What is required: Below this sentence is a listing; return exactly its lines from the one with "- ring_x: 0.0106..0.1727" to the one with "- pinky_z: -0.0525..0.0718", both kept, and nothing more.

----

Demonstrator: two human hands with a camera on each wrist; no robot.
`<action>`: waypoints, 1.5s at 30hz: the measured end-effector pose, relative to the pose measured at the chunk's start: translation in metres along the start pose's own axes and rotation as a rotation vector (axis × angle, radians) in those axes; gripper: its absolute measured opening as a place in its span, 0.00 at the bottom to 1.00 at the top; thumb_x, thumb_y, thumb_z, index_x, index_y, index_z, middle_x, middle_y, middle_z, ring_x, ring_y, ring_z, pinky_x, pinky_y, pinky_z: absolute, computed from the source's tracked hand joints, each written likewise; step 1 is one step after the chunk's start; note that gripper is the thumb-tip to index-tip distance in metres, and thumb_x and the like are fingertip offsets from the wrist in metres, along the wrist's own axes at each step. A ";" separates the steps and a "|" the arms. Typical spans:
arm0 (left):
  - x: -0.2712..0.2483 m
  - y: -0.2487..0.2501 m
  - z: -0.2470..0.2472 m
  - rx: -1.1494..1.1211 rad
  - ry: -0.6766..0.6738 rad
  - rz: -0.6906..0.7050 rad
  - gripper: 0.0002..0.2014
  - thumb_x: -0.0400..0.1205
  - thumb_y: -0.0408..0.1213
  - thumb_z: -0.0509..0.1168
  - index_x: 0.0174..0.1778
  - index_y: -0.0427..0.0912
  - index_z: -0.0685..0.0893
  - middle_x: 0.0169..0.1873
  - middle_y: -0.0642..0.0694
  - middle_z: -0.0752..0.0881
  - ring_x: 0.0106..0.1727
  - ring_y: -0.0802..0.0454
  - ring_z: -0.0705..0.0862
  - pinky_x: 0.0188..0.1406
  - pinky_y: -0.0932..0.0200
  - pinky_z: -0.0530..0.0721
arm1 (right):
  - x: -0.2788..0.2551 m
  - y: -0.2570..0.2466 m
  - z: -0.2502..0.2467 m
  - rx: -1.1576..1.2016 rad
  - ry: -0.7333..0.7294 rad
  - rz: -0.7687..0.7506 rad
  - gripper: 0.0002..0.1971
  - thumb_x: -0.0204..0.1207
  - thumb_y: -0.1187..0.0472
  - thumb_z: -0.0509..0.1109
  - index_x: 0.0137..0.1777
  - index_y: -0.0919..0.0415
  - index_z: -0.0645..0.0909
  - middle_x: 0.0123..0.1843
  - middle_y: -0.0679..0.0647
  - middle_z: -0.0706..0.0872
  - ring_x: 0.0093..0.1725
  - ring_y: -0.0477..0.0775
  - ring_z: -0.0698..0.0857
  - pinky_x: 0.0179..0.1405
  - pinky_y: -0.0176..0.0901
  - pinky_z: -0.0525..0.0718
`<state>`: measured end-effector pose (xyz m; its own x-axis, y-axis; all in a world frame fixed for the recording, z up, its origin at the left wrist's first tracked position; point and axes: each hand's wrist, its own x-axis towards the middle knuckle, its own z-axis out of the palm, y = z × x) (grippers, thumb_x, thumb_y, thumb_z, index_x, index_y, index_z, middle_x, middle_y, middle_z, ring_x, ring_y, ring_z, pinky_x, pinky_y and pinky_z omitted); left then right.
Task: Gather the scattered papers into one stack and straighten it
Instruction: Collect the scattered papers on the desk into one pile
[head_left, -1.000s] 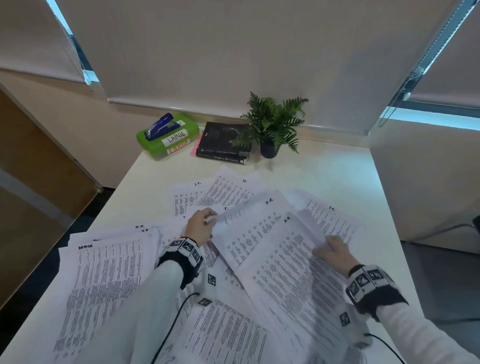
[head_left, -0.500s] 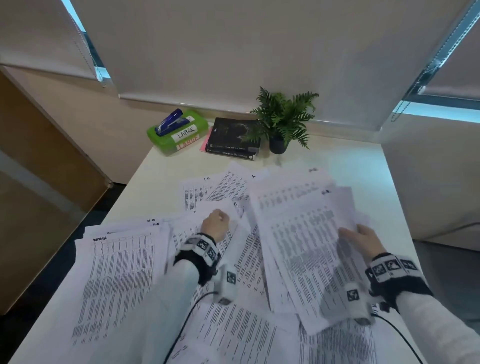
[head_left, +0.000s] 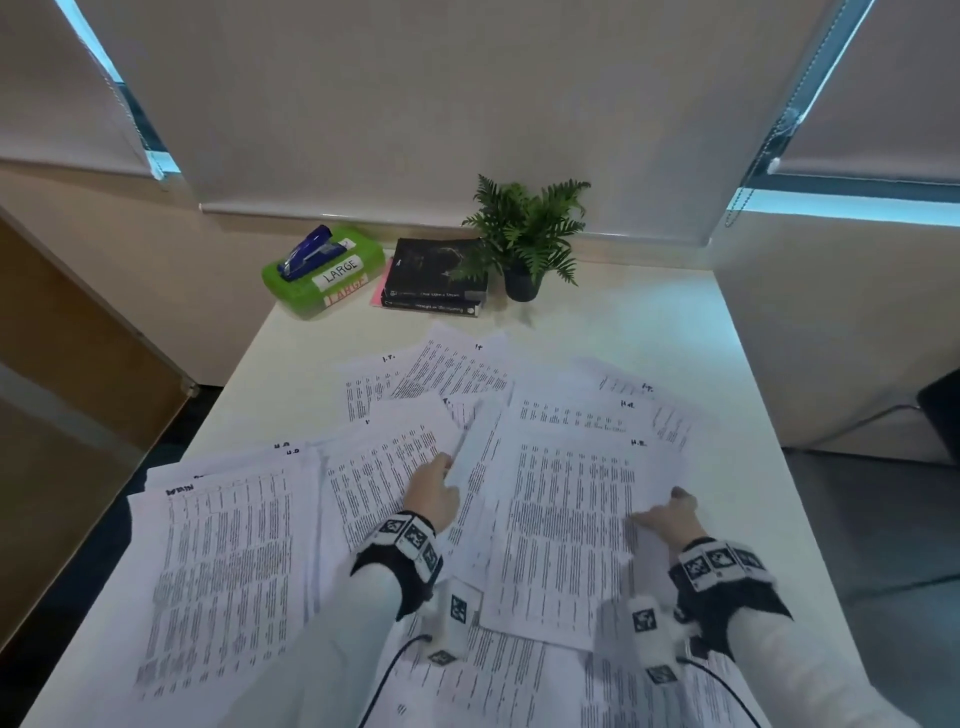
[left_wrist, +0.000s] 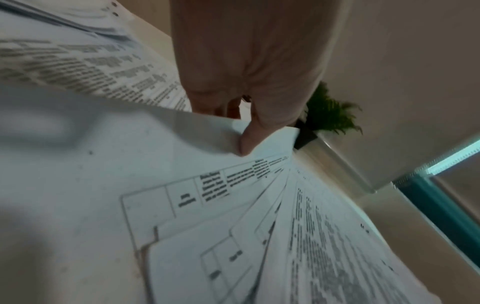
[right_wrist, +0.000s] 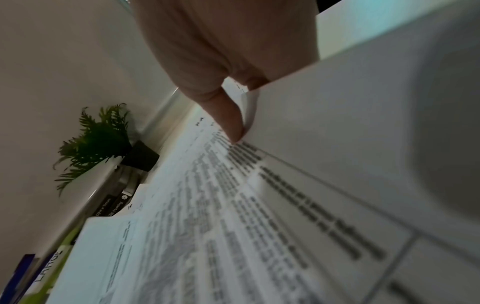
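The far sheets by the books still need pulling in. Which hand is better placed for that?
Probably left: the left hand sits just below the far sheets; the right hand holds the bundle's right edge, farther away.

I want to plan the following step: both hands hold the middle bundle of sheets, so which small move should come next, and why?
Probably slide the bundle, pinched by the left hand and right hand, leftward onto the left pile, since those sheets still lie apart.

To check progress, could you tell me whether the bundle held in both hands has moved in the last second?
Yes: the bundle turned from skewed to roughly square with the table edge by the potted plant.
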<state>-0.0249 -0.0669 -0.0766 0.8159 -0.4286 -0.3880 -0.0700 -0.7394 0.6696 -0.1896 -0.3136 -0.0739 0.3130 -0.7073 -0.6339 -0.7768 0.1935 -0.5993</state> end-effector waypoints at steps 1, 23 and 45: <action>-0.001 -0.003 -0.001 -0.048 -0.009 -0.023 0.14 0.82 0.26 0.56 0.63 0.38 0.73 0.54 0.45 0.79 0.46 0.49 0.79 0.39 0.63 0.77 | -0.006 -0.003 0.002 0.011 -0.035 0.001 0.37 0.72 0.74 0.71 0.78 0.70 0.55 0.75 0.70 0.67 0.73 0.68 0.70 0.71 0.56 0.70; -0.037 0.007 -0.030 -0.405 -0.285 0.018 0.27 0.83 0.37 0.62 0.79 0.42 0.64 0.75 0.44 0.74 0.74 0.45 0.74 0.75 0.45 0.70 | -0.048 -0.020 0.021 0.201 -0.369 -0.157 0.22 0.76 0.60 0.70 0.68 0.65 0.73 0.69 0.60 0.79 0.64 0.61 0.79 0.66 0.58 0.76; -0.088 -0.024 -0.005 0.235 -0.139 -0.083 0.24 0.84 0.46 0.60 0.73 0.39 0.71 0.72 0.40 0.72 0.67 0.42 0.78 0.63 0.54 0.77 | -0.064 0.060 -0.028 0.066 -0.002 -0.078 0.16 0.81 0.54 0.54 0.55 0.67 0.76 0.36 0.57 0.79 0.36 0.57 0.78 0.35 0.44 0.74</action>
<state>-0.0921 -0.0089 -0.0559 0.7389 -0.4166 -0.5296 -0.1508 -0.8682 0.4727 -0.2721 -0.2754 -0.0555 0.3728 -0.7204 -0.5849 -0.7121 0.1821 -0.6781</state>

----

Reply to the task:
  - ring_x: 0.0106..0.1727
  - ring_y: -0.0802..0.0454
  - ring_z: -0.0705..0.0862
  - pinky_x: 0.0188..0.1406
  - pinky_y: -0.0932..0.0200
  - pinky_z: -0.0530..0.0721
arm1 (right):
  - x: -0.2788..0.2551 m
  - y: -0.2570..0.2466 m
  - z: -0.2502..0.2467 m
  - rx: -1.1576..1.2016 rad
  - ry: -0.7333..0.7294 rad
  - rz: -0.7687..0.7506 rad
  - gripper: 0.0002..0.1971
  - thumb_x: -0.0204..0.1207
  - thumb_y: -0.1187..0.0472
  - thumb_z: -0.0509..0.1109
  - index_x: 0.0137..0.1777
  - index_y: -0.0919..0.0415
  - index_z: -0.0645..0.0909
  - middle_x: 0.0123..0.1843
  - middle_y: -0.0679..0.0647
  - middle_z: -0.0706..0.0872
  - ring_x: 0.0093..0.1725
  - ring_y: -0.0477..0.0775
  - ring_z: -0.0698..0.0857
  - pinky_x: 0.0179..0.1405
  - pinky_y: -0.0176..0.0901
  - pinky_z: -0.0525..0.0718

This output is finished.